I’m trying to infer the parameters of a non-linear ODE system. Would using a gradient descent optimizer like Adam (eg from optax) to initialize the guess starting point for NUTS be useful? Is something like this already implemented in numpyro?
I’m finding that the time to convergence for my NUTS inference is very sensitive to how small my uncertainties are that go into my Gaussian likelihood. I suspect that, when making the uncertainties small, the loss landscape becomes very steep so NUTS wants to take many small steps (depending on whether numpyro.infer.initial_to_sample initialized in a flat or steep part). Perhaps I can bypass this by using Adam first (with an exponentially decaying initially large learning rate) and then initialize NUTS where Adam stopped.

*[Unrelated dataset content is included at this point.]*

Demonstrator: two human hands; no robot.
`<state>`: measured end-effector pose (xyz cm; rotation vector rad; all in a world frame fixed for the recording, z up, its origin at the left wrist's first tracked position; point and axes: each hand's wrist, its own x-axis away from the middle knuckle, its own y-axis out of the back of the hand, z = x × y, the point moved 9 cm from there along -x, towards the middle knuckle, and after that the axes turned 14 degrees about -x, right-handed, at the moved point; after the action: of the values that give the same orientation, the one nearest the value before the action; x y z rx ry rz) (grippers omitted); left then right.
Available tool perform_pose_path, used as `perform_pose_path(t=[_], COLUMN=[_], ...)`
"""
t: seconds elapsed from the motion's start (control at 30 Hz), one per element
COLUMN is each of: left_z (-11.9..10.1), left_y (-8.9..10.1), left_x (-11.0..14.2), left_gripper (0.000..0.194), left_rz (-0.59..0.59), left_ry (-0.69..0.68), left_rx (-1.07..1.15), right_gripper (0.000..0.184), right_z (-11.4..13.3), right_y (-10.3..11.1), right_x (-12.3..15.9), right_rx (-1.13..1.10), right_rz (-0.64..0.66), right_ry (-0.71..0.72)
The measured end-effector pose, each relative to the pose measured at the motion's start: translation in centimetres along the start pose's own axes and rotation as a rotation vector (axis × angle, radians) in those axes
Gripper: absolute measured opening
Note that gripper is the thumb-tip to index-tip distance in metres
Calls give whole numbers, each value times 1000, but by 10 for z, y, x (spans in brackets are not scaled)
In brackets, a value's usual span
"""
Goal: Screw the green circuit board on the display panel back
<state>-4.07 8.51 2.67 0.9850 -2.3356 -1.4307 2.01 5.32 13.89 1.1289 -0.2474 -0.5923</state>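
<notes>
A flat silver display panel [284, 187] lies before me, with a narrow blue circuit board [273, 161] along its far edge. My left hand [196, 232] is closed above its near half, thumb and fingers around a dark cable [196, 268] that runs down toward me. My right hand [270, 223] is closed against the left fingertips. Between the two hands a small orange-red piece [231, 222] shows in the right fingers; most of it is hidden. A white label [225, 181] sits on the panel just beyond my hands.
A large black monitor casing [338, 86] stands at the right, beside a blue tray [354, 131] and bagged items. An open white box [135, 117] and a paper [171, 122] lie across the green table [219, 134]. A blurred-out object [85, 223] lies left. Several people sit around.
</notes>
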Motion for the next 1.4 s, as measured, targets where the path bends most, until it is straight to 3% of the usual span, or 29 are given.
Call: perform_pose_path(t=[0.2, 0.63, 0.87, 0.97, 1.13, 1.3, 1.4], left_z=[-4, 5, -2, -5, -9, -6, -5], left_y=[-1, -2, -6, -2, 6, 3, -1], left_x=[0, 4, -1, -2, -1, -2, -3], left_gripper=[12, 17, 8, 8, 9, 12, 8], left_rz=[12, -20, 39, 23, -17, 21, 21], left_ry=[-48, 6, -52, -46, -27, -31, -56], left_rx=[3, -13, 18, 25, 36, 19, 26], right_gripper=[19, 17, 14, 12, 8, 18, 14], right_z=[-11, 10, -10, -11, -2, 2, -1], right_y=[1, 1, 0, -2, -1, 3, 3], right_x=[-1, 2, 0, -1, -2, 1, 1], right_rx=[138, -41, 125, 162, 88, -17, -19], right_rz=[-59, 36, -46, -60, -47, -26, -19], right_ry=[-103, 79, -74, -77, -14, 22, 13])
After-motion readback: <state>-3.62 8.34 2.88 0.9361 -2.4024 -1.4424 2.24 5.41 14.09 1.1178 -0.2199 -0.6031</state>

Any other strategies someone can suggest? I’ve also tried decreasing target_accept=0.5 and max_tree_depth=8.
Are you asking for how to set the initial starting point? If so you can use init_to_value strategy like in Example: MCMC Methods for Tall Data — NumPyro documentation
Thanks @fehiepsi that’s very interesting but not my current use case. I think my loss landscape is very wiggly but also steep so NUTS is taking very small steps and stuck near the init_value guess. I was instead thinking something like run SVI (or adam) first to get a MAP estimate of parameters, and then use the result of that to initialize the starting point for NUTS at the MAP from SVI/adam, kind of like here:
is this sequential 2-stage SVI/adam then NUTS usually a good strategy for complicated posteriors? Is it common to do?
It is a good strategy. As in the example in my last comment, if we dont initialize at the MAP estimate, NUTS will get trouble to mix. Not sure why you said it is not relevant.
Another approach is to neutralize the posterior geometry, like in Example: Neural Transport — NumPyro documentation
1 Like
Thanks @fehiepsi
I’m trying SVI with an AutoDelta guide following Example: Zero-Inflated Poisson regression model — NumPyro documentation but I’m getting an error about padding:
JaxStackTraceBeforeTransformation: ValueError: length of padding_config must equal the number of axes of operand, got padding_config ((16, 0, 0),) for operand shape (1, 1)
The preceding stack trace is the source of the JAX operation that, once transformed by JAX, triggered the following exception.
ValueError: length of padding_config must equal the number of axes of operand, got padding_config ((16, 0, 0),) for operand shape (1, 1)
I wonder if this is because my numpyro model function involves calling a @shard_map decorated function that splits the computation across multiple CPU cores (or multiple GPUs). Note that Predictive and NUTS both run fine without these padding errors. I noticed another short post about this sharding issue where you suggested padding was needed but I couldn’t follow – what is different about Predictive/NUTS/mcmc vs. svi that causes such a padding error?
For convenience, I’d like to use numpyro’s own SVI for MAP estimation but could I also just use optax.adam manually in combination with the value and grad of numpyro.infer.util.log_density?
It is tricky for me to interpret the behavior of shard_map. Could you try to isolate the issue?